> Problem to work on
Your answer should consist of the lines below that hold the word "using".

> Records for the task
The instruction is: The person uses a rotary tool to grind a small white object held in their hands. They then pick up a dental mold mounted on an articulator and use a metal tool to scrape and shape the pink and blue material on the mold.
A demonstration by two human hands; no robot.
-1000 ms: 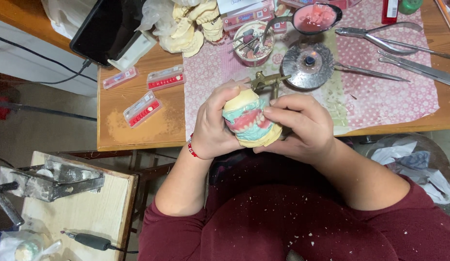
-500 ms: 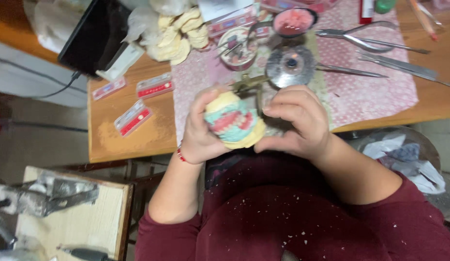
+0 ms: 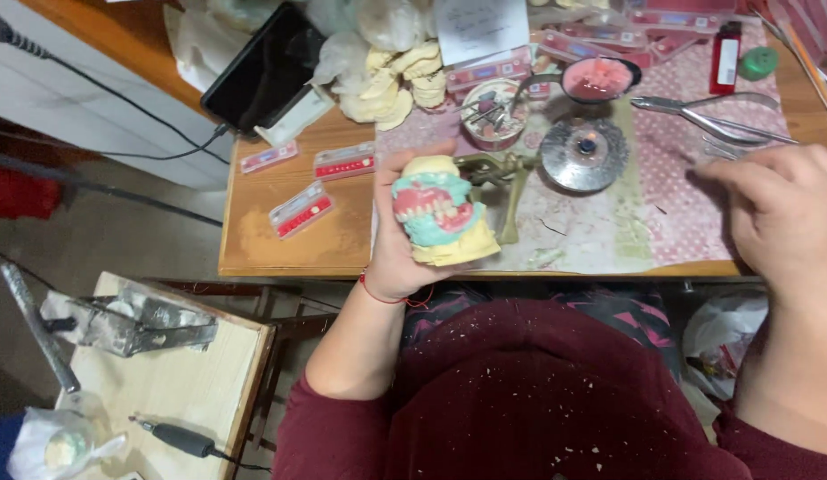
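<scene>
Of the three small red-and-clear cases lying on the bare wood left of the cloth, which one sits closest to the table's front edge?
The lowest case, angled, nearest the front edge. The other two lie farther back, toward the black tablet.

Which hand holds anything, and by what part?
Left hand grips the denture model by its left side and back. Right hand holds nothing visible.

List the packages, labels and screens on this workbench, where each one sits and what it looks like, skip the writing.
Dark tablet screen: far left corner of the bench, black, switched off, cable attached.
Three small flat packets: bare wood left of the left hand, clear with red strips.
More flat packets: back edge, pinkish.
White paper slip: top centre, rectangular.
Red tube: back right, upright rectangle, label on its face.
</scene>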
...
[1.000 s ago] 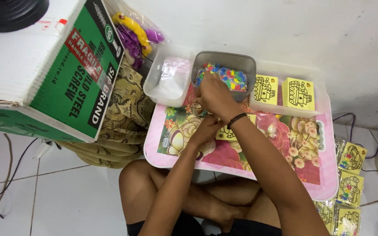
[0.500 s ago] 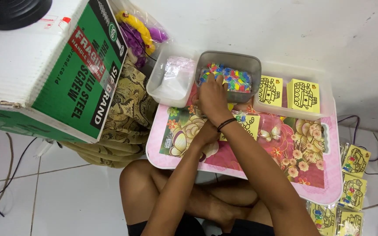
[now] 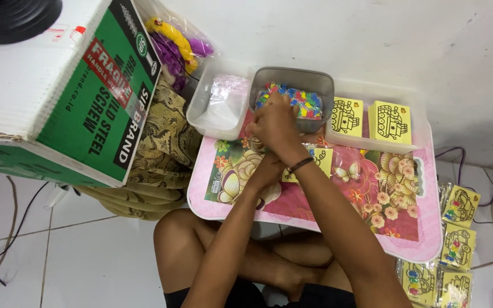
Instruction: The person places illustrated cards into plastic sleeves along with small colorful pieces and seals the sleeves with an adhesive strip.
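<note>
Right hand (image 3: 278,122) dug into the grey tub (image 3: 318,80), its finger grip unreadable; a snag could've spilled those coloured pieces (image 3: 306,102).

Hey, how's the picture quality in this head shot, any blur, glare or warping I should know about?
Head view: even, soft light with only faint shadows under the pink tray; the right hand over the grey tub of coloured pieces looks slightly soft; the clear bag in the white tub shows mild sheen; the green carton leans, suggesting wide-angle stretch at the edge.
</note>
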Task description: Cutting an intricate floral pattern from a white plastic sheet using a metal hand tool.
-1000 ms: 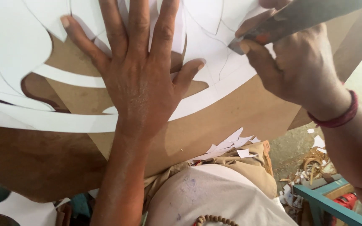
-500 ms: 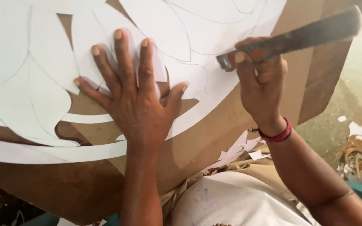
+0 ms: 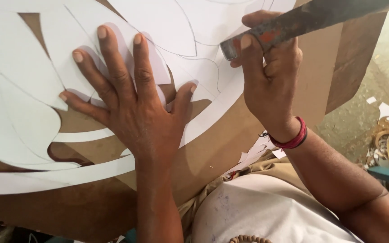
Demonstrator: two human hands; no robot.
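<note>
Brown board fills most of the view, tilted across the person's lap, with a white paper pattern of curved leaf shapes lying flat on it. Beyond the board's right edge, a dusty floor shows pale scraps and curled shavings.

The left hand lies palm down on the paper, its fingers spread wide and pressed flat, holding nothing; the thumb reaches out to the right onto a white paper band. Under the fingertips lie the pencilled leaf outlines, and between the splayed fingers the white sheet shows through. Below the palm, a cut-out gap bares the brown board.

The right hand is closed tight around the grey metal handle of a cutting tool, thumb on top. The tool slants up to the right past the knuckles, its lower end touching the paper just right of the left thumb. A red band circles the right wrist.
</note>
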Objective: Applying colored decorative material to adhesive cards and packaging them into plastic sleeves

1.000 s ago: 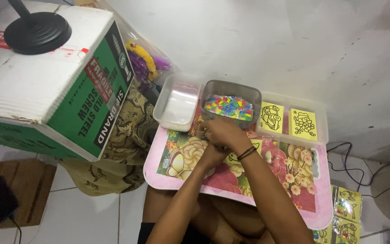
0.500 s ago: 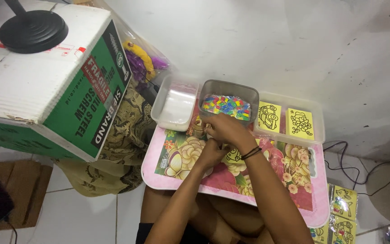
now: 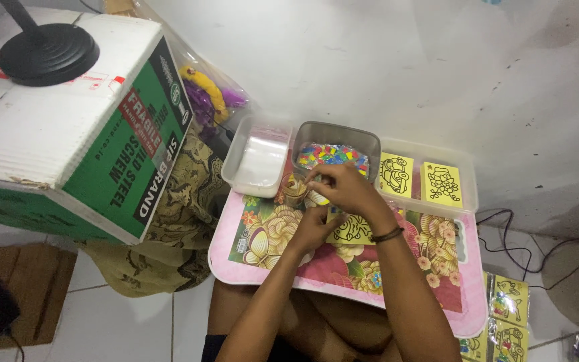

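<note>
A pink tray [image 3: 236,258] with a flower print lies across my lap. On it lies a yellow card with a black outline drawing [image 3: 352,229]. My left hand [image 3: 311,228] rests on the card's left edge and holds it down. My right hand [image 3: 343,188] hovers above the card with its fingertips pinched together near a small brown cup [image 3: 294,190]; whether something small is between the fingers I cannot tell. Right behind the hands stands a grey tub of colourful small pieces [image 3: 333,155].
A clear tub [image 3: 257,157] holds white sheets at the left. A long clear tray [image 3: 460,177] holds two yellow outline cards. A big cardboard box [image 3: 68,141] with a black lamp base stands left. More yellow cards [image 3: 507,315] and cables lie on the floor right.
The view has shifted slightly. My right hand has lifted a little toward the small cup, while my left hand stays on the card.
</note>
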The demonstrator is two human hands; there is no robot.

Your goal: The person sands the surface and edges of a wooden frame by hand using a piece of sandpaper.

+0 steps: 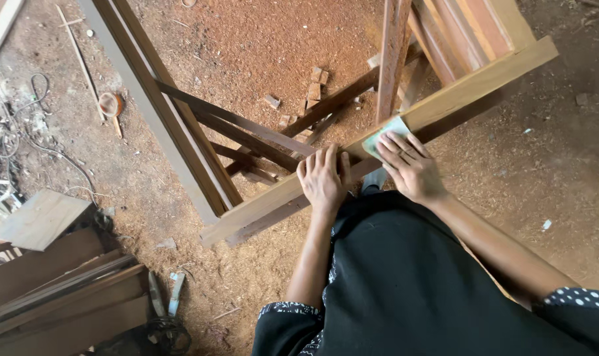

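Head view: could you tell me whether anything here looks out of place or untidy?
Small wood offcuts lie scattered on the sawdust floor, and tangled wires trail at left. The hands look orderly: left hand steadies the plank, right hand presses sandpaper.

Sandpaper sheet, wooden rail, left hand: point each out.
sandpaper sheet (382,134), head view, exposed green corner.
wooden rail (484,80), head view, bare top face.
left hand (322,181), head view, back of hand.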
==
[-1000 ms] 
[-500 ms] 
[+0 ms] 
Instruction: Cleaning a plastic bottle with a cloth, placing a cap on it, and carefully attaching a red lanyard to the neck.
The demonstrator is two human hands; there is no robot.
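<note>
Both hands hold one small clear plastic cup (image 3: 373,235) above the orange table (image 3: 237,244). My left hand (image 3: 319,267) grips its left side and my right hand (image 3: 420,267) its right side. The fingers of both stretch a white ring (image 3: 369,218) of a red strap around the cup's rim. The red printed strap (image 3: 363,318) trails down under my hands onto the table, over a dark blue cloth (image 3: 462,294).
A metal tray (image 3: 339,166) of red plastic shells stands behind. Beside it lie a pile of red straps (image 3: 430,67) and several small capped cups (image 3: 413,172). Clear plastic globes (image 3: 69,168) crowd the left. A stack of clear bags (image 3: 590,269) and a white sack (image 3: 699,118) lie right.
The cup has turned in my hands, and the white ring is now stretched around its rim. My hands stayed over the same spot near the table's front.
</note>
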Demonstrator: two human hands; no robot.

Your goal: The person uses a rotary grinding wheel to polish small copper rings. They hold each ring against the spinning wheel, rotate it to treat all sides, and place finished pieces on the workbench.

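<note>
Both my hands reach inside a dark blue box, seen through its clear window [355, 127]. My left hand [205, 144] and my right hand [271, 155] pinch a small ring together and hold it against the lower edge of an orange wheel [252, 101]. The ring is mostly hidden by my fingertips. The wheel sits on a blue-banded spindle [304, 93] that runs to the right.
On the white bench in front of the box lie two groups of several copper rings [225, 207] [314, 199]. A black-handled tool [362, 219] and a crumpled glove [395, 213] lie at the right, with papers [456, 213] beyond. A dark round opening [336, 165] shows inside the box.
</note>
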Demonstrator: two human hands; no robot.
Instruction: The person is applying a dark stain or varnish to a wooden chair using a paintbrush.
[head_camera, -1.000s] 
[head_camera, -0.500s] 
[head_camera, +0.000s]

> Response
Task description: Cutting an intricate floral pattern from a white plastic sheet using a metal hand tool.
Your goal: The person sands the surface and edges of a wooden frame by hand using a piece of sandpaper.
Instruction: The person is applying a dark stain or varnish to a wooden chair using a paintbrush.

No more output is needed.